If a patient fills out this intake form (circles what symptoms they've had since their last visit) and the provider goes over the form and documents a complete ROS, does the intake form need to be kept on record, filed in the patients chart or can this be shredded since the provider has went over all pertinent review of systems? There seems to be some confusion on this.
Thank you in advance!


----------



## ellzeycoding (Mar 2, 2017)

It should be *kept *in the record and if the provider reviews the sheet that the patient filled it, it should be initialed by the provider that he reviewed it.  Since this form is taking the place of any ROS recorded _during the face-to-face encounter_, it should be kept as proof of documentation for any E/M billed.

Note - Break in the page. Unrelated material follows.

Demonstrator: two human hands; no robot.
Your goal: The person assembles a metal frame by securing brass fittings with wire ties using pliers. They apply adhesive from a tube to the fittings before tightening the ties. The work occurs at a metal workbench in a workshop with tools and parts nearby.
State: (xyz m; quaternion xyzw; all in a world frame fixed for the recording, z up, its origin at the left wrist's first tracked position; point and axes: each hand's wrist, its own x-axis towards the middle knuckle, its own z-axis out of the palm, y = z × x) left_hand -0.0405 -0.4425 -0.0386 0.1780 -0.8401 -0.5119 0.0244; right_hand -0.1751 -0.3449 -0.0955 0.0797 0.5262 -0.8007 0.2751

I would also document in the chart note itself "Reviewed Patient ROS Form" or something like that.

Palmetto published this nice piece...

http://www.palmettogba.com/palmetto/providers.nsf/docscat/Providers~JM%20Part%20B~EM%20Help%20Center~Weekly%20Tips~EM%20Weekly%20Tip%20Review%20of%20Systems%20and%20PastFamilySocial%20History%20Recorded%20by%20Patient


----------



## Griffith_Tiffany (Mar 2, 2017)

Even if the provider face to face performs a ROS and the form is just a quick " i see you have had X since our last visit"?




ellzeycoding said:


> It should be *kept *in the record and if the provider reviews the sheet that the patient filled it, it should be initialed by the provider that he reviewed it.  Since this form is taking the place of any ROS recorded _during the face-to-face encounter_, it should be kept as proof of documentation for any E/M billed.
> 
> I would also document in the chart note itself "Reviewed Patient ROS Form" or something like that.
> 
> ...


----------



## ellzeycoding (Mar 2, 2017)

Sorry, I missed a point in your original question... that the provider was goes over and records (again) a complete ROS in the chart.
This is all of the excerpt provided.